MLI Plus
- Editor: Colin J Marsden
- Former editors: Geoffrey Freeman Allen
- Categories: Rail transport
- Frequency: Bi-monthly
- Publisher: Key Publishing
- Founder: Geoffrey Freeman Allen
- First issue: 1975
- Final issue Number: November 2024 270
- Country: England
- Based in: Stamford, Lincolnshire
- Language: English
- Website: www.mliplus.com
- ISSN: 2753-9202

= MLI Plus =

MLI Plus, formerly Modern Locomotives Illustrated and Locomotives Illustrated, was a British bi-monthly railway publication published by Ian Allan Publishing and later Key Publishing.

==History==
Locomotives Illustrated was founded in 1975 by Geoffrey Freeman Allen with the intention of creating a series of magazines, each issue dedicated to an individual class of British steam locomotive. By mid-2007, the magazine had covered almost every class of steam locomotive. Publication ceased in early-2008 after 170 issues.

Ian Allan Publishing, were keen to revamp it. Colin J Marsden, former editor of Railways Illustrated, was approached to take over the editorship and re-launch the magazine as Modern Locomotives Illustrated with a focus on modern diesel and electric locomotives and multiple units. The first edition was number 171 in May 2008.
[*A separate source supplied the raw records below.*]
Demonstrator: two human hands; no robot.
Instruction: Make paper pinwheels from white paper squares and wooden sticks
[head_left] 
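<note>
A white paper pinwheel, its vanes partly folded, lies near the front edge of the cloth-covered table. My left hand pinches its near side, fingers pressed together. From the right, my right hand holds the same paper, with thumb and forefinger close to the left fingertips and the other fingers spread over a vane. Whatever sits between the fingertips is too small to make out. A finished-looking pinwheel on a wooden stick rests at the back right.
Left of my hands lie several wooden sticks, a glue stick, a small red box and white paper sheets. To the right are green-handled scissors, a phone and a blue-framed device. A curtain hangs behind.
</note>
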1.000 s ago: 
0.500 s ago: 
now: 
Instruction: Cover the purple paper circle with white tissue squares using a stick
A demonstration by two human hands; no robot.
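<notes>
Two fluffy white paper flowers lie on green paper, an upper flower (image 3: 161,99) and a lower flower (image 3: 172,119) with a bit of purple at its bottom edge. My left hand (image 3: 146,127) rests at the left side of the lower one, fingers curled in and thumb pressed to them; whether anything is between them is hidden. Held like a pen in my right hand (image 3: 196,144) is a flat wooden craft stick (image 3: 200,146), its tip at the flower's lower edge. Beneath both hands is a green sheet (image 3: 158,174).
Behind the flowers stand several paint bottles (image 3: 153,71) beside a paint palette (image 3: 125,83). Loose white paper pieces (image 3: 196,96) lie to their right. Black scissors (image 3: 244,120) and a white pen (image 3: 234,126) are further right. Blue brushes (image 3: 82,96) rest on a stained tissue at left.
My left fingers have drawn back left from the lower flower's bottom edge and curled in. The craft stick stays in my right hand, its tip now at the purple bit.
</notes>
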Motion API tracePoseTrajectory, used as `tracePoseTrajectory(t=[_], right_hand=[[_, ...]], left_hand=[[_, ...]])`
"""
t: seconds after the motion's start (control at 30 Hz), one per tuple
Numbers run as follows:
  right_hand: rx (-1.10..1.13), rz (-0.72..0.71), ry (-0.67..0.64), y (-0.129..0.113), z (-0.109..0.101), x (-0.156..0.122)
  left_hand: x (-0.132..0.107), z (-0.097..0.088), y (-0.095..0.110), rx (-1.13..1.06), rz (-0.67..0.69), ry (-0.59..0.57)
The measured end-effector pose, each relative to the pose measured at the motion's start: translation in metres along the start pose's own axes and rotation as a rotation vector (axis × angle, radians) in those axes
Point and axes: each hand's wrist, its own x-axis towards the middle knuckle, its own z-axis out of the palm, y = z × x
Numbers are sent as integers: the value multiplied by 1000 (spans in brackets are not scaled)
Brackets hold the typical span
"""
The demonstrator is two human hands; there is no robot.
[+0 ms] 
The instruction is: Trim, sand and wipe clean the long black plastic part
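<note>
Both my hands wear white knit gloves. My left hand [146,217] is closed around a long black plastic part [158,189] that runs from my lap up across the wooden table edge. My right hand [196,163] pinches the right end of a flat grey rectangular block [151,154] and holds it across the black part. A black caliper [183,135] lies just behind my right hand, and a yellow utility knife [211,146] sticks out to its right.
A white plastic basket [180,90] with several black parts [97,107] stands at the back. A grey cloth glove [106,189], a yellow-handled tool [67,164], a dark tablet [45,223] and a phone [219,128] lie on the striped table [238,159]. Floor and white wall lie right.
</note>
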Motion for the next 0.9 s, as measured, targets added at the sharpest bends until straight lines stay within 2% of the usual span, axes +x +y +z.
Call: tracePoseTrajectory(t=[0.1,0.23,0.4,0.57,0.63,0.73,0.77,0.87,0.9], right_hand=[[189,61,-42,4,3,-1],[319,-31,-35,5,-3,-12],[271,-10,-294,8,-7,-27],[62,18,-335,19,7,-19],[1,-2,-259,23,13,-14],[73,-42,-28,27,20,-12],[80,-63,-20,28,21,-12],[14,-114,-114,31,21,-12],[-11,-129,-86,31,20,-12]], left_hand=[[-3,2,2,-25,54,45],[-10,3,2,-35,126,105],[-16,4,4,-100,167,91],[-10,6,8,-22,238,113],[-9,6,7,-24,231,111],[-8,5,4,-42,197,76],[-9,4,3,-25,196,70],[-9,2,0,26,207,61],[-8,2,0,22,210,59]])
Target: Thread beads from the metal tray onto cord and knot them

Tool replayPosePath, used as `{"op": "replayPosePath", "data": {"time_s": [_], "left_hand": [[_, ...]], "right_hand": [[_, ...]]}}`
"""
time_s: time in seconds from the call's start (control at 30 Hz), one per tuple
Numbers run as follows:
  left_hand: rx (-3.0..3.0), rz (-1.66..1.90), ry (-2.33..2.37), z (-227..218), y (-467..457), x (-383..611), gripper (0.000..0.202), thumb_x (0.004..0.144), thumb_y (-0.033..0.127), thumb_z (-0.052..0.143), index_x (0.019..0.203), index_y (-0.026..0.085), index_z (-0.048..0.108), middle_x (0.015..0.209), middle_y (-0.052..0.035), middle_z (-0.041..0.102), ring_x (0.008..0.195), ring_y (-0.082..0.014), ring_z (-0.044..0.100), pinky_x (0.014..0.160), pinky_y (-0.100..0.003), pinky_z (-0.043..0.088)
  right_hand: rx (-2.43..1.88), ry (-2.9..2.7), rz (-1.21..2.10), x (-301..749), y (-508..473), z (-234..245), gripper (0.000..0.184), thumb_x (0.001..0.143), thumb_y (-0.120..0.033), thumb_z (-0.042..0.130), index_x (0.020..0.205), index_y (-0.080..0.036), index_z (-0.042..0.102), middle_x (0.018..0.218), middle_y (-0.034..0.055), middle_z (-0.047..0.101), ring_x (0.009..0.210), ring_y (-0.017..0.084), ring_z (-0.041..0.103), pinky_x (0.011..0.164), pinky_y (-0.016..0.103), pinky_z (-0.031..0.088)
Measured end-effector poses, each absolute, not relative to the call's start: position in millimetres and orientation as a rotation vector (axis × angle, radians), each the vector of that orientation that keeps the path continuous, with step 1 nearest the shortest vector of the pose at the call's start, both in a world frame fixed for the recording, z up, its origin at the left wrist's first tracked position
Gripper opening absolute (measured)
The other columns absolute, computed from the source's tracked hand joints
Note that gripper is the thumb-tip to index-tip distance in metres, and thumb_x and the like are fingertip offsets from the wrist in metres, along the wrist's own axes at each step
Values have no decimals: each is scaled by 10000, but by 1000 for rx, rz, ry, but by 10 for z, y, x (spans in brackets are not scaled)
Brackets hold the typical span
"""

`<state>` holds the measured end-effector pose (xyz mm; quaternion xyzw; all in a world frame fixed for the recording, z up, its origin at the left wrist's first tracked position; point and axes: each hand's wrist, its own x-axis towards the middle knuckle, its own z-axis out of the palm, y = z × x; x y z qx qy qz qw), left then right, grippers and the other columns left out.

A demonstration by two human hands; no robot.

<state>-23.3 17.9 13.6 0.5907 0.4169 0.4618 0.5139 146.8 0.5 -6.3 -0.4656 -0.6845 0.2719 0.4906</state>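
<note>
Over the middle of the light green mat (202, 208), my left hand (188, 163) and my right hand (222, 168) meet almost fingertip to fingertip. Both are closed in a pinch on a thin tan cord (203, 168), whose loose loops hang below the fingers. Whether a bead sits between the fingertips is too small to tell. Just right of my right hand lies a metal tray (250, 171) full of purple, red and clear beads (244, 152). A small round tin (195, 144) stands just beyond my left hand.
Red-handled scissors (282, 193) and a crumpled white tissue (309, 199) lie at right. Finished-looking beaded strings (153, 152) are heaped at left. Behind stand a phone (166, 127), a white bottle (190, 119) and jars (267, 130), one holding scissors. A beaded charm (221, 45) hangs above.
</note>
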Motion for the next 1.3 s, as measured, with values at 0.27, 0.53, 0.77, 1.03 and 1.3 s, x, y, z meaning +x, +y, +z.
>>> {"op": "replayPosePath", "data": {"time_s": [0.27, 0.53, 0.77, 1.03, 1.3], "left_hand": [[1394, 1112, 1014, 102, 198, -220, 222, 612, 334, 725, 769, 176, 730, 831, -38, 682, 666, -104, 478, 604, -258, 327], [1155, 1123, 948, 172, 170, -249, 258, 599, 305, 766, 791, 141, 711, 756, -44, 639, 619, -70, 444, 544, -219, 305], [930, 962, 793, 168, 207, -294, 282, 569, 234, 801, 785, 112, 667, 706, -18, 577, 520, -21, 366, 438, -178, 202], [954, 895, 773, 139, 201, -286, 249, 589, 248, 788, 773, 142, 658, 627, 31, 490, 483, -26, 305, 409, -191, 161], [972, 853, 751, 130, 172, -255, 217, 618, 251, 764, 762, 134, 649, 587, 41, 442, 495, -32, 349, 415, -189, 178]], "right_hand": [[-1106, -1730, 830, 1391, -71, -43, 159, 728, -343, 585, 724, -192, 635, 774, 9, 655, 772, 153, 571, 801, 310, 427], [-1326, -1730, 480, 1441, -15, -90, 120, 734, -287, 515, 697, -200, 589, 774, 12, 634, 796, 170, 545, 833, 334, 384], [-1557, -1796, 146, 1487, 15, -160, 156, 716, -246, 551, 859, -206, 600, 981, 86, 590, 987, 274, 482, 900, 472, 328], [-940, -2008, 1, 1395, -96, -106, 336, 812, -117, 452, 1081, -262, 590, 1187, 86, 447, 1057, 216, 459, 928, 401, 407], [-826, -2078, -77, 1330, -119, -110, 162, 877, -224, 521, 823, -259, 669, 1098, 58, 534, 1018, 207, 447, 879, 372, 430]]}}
It was included in the sale of Ian Allan Publishing's magazine business to Key Publishing in March 2012.

The publishers originally envisaged a run of 66 issues, in the end there were 100 issues. The magazine was published bi-monthly. It was rebranded MLI Plus with the first edition being number 248 in March 2021. Publication of MLI Plus ceased after the publication of issue number 270 in November 2024.